__What you will do__.
From the material below, return exactly the lines starting at the one that holds "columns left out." and ending at the one that holds "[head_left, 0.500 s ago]". Pictures stay out of the answer.

__Supplied material__.
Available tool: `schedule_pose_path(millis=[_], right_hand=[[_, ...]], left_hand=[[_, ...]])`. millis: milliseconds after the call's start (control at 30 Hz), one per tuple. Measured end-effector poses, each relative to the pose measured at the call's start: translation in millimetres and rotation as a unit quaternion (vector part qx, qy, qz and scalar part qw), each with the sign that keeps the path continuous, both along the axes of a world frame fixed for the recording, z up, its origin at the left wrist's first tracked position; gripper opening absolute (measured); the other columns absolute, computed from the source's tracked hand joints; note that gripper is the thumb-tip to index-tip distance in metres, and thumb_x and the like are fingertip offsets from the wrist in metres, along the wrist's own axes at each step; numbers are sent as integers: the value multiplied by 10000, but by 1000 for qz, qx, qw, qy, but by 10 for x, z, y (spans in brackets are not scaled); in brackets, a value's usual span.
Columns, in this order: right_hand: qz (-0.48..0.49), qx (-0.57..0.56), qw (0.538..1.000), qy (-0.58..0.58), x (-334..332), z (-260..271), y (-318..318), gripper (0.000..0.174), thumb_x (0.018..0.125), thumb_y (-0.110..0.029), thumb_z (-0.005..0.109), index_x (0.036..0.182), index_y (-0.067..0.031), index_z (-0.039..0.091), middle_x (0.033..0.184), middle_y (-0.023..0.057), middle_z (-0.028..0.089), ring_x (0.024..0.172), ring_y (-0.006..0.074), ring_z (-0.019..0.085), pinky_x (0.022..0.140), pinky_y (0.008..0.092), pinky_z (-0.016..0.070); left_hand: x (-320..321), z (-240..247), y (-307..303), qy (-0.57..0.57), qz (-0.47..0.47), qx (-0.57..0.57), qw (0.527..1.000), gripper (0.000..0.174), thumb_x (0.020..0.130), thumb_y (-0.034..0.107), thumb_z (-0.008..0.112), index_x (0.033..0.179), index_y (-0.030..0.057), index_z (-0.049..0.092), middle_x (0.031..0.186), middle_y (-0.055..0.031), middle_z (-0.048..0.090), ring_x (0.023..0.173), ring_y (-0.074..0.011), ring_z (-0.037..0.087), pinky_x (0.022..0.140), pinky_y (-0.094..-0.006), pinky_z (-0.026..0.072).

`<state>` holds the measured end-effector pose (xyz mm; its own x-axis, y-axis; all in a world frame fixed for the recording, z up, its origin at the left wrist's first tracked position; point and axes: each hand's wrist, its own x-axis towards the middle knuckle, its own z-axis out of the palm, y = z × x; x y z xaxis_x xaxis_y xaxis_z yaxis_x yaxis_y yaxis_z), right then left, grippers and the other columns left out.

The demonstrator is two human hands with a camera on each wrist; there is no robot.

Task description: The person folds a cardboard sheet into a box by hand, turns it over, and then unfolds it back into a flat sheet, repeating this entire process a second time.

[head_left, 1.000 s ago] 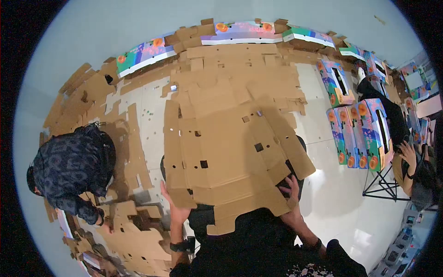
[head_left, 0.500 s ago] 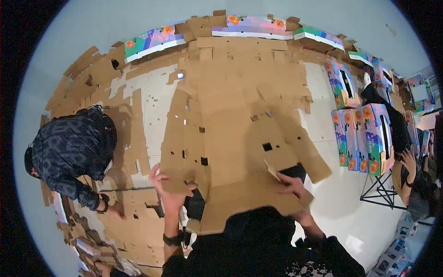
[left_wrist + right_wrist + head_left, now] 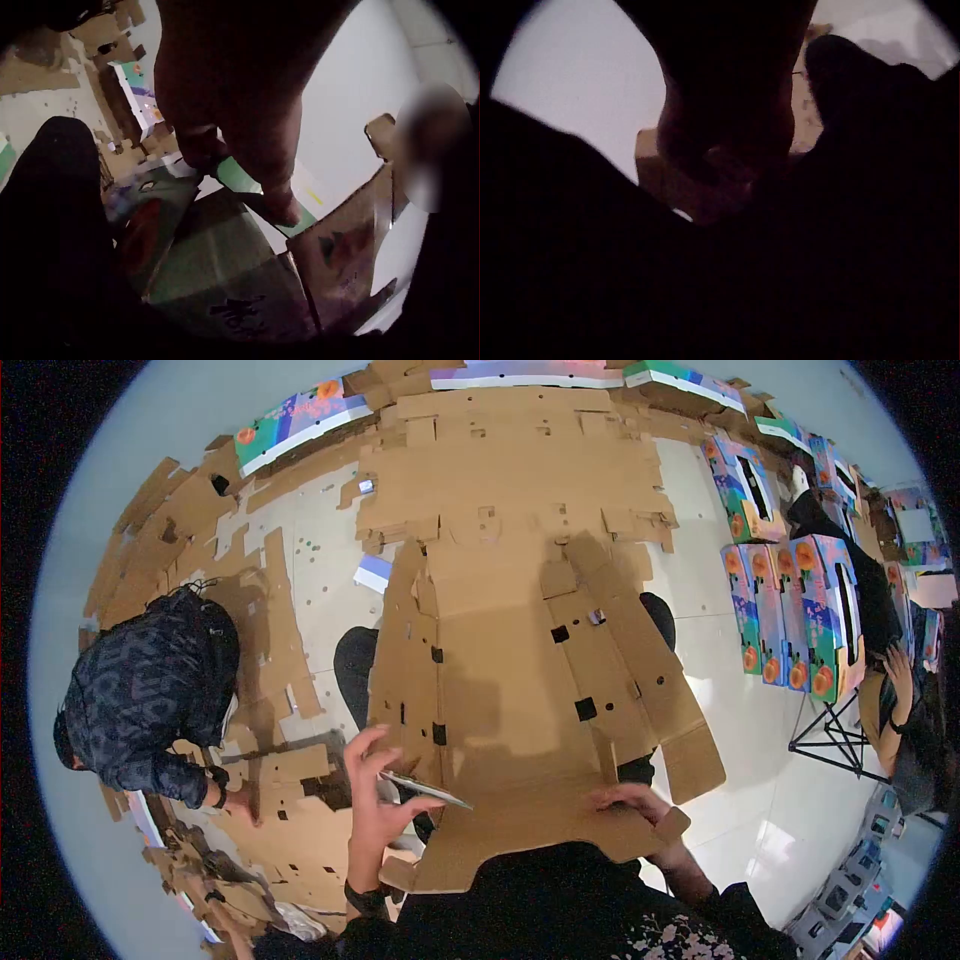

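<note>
A partly folded cardboard carton [image 3: 500, 690] lies across my lap, plain brown inside, its long side panels angled up. My left hand [image 3: 375, 795] pinches a small end flap [image 3: 430, 790] between thumb and fingers at the near left corner; the flap shows nearly edge-on. In the left wrist view, the fingers grip a green printed flap [image 3: 240, 178], beside the carton's printed outer face [image 3: 225, 262]. My right hand [image 3: 640, 802] holds the near right corner, fingers curled over the end panel, thumb hidden. The right wrist view is very dark, showing the hand [image 3: 727, 157] against cardboard.
Flattened cardboard sheets [image 3: 510, 460] cover the floor ahead. Printed fruit cartons [image 3: 825, 620] stand at right by a black folding stool [image 3: 835, 740]. A person in a dark patterned jacket [image 3: 150, 690] bends over cardboard at left; another person's hand [image 3: 900, 675] is at far right.
The carton's side panels have come up from lying nearly flat. Both hands have moved to its near corner flaps, and the left one now pinches a flap. The view has tilted down.
</note>
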<state>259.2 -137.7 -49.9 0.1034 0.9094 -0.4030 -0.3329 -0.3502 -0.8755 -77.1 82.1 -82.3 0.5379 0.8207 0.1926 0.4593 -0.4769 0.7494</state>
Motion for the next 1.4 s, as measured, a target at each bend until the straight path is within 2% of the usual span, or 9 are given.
schedule_pose_path(millis=[67, 200, 300, 367, 433, 633, 967, 1100, 1400], right_hand=[[-165, -35, 950, 264, 101, -305, -241, 501, 957, -211, 685, 1396, -27, 528, 1341, 184, 614, 1188, 299, 604, 1063, 413, 469], [-282, -59, 895, 341, 213, -672, -527, 512, 951, -190, 652, 1418, -38, 502, 1290, 187, 629, 1089, 256, 644, 997, 359, 508], [-290, -107, 918, 246, 489, -907, -705, 486, 953, -193, 647, 1395, -34, 523, 1210, 133, 654, 1045, 221, 654, 929, 342, 529], [-190, -143, 951, -199, 574, -775, -549, 513, 934, -227, 671, 1372, -5, 520, 1195, 88, 656, 1069, 214, 656, 923, 342, 535], [-333, -92, 938, 14, 672, -726, -533, 546, 900, -196, 693, 1375, -12, 498, 1364, 122, 571, 1257, 244, 584, 1062, 376, 469], [-84, 116, 948, -285, 854, -306, 218, 586, 802, -173, 796, 1292, -79, 490, 1566, 171, 347, 1474, 332, 351, 1205, 459, 291], [-121, 26, 913, -388, 590, -185, 391, 537, 746, -68, 866, 1174, -70, 543, 1302, 125, 502, 1239, 238, 525, 993, 376, 460], [-152, 67, 914, -370, 507, -340, 760, 781, 695, -95, 916, 1359, -61, 506, 1292, 116, 500, 1170, 250, 533, 1058, 393, 440], [193, 173, 824, -504, 667, -277, 1029, 857, 757, -106, 837, 1523, -88, 452, 1521, 145, 471, 1333, 360, 481, 1128, 430, 412]], left_hand=[[44, -127, -40, -109, 43, -77, 990, 1029, 562, 354, 1006, 1389, 110, 445, 1435, -169, 412, 1327, -346, 464, 1089, -474, 442], [89, -108, -51, -131, 84, -113, 981, 1133, 581, 307, 1007, 1476, 133, 336, 1536, -164, 294, 1409, -314, 398, 1146, -470, 425], [46, -125, -43, -130, 88, -115, 981, 1119, 586, 284, 1009, 1467, 140, 335, 1564, -170, 259, 1438, -318, 374, 1151, -476, 427], [16, -190, -52, -158, 82, -129, 976, 1082, 593, 274, 1008, 1440, 143, 349, 1585, -176, 234, 1455, -327, 358, 1153, -488, 426], [3, -245, -86, -205, 78, -149, 964, 1019, 604, 270, 1005, 1396, 144, 377, 1605, -184, 213, 1472, -345, 341, 1153, -507, 422], [93, -37, -64, -188, -63, -160, 967, 849, 663, 259, 983, 1285, 150, 416, 1617, -216, 193, 1495, -416, 307, 1149, -568, 401], [141, -223, -206, -132, 13, -47, 990, 699, 755, 76, 878, 1301, 109, 443, 1540, -246, 342, 1422, -412, 416, 1143, -519, 404], [347, -380, -111, -115, 52, -75, 989, 697, 802, 124, 824, 1398, 61, 468, 1455, -200, 495, 1318, -347, 501, 1097, -436, 430], [392, -79, 179, 27, -156, -101, 982, 644, 713, 169, 897, 1300, 116, 639, 1480, -73, 579, 1374, -331, 517, 1149, -459, 433]])
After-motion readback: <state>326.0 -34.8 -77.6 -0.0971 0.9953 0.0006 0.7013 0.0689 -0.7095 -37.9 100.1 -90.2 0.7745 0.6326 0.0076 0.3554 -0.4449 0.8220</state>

__Output for this task__.
`<state>` holds the measured end-effector pose (xyz mm; its own x-axis, y-axis; all in a world frame fixed for the recording, z up, its origin at the left wrist's first tracked position; point and axes: each hand's wrist, its own x-axis towards the middle knuckle, its own z-axis out of the palm, y = z × x; x y z xaxis_x xaxis_y xaxis_z yaxis_x yaxis_y yaxis_z), right then left, grippers and the other columns left out.

The demonstrator is two human hands with a camera on each wrist; there is no robot.

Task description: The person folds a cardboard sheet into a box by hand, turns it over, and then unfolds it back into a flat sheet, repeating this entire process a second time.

[head_left, 1.000 s ago] 
[head_left, 0.500 s ago] 

The output given here is complete.